● Activity
The answer must consist only of the lines from the line with "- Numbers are" to the line with "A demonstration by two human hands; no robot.", both included, exactly as they stand below.

● Available data

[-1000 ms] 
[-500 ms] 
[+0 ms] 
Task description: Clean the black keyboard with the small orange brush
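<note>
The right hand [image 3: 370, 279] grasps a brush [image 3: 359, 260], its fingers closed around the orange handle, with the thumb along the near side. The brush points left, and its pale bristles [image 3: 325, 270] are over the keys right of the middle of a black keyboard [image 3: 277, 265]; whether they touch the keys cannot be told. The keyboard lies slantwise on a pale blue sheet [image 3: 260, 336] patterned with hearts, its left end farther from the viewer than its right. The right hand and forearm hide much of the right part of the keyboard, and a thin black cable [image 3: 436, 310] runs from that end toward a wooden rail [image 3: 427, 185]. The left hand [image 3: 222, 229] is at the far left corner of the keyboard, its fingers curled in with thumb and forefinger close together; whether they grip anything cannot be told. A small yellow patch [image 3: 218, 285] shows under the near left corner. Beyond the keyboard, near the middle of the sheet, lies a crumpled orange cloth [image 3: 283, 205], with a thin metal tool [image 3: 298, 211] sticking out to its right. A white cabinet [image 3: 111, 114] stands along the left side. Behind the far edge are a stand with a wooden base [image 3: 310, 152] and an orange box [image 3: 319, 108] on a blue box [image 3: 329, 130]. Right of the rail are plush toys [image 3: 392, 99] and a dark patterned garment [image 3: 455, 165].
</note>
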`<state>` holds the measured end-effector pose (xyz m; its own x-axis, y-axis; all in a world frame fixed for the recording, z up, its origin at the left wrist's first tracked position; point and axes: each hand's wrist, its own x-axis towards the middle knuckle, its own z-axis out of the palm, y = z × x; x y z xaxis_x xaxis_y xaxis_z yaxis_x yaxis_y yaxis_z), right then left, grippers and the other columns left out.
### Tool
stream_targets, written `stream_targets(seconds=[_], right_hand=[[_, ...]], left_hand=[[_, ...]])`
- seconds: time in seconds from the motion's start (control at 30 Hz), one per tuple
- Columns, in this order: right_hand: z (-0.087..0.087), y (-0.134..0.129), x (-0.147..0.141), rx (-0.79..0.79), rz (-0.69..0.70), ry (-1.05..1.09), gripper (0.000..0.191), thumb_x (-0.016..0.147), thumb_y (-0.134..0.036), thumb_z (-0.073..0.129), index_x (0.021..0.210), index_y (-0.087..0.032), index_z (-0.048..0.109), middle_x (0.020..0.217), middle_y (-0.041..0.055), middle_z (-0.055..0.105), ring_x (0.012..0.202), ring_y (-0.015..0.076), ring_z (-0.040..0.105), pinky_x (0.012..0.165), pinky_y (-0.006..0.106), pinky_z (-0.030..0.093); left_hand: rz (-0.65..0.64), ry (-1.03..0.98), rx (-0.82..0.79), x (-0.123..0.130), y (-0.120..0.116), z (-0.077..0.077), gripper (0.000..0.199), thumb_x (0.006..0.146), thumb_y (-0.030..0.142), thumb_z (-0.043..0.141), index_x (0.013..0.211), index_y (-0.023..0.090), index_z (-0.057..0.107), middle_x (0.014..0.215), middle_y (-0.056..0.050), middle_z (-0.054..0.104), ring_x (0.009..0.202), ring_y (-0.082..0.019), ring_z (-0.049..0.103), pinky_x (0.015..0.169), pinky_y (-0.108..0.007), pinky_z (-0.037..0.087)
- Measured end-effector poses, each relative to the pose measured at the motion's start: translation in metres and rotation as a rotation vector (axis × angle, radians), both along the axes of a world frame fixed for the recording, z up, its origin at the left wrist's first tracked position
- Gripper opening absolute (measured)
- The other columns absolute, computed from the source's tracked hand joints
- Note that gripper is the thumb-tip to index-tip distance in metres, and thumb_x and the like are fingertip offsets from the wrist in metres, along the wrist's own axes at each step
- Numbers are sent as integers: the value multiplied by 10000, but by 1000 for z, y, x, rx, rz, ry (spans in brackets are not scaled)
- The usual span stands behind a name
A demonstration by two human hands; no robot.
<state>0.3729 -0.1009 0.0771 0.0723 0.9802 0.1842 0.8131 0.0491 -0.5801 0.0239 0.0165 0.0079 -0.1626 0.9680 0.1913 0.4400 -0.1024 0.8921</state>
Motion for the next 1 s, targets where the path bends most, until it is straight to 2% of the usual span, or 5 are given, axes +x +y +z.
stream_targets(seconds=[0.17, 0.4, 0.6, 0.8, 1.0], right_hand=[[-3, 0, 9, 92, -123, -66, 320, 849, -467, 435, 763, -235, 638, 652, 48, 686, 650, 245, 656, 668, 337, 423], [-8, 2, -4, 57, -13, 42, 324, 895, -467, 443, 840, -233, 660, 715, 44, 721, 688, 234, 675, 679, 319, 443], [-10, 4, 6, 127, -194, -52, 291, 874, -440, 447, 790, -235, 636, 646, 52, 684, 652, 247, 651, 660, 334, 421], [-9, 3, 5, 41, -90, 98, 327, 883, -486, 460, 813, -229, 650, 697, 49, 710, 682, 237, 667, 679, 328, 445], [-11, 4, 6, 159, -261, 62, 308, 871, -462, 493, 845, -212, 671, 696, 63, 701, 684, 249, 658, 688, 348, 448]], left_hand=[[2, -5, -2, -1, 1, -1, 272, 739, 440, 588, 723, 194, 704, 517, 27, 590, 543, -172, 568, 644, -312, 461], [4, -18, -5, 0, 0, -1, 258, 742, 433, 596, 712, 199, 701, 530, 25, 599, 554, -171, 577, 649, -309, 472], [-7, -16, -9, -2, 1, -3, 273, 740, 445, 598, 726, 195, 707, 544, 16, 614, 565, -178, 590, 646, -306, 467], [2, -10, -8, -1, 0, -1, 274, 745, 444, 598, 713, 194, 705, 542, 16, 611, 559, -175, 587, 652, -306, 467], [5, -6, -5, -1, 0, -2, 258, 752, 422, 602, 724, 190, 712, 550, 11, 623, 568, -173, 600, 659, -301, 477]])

● Final answer
- Numbers are sent as integers: the value multiplied by 10000, but by 1000 for z, y, x, rx, rz, ry (spans in brackets are not scaled)
- The usual span stands behind a name
A demonstration by two human hands; no robot.

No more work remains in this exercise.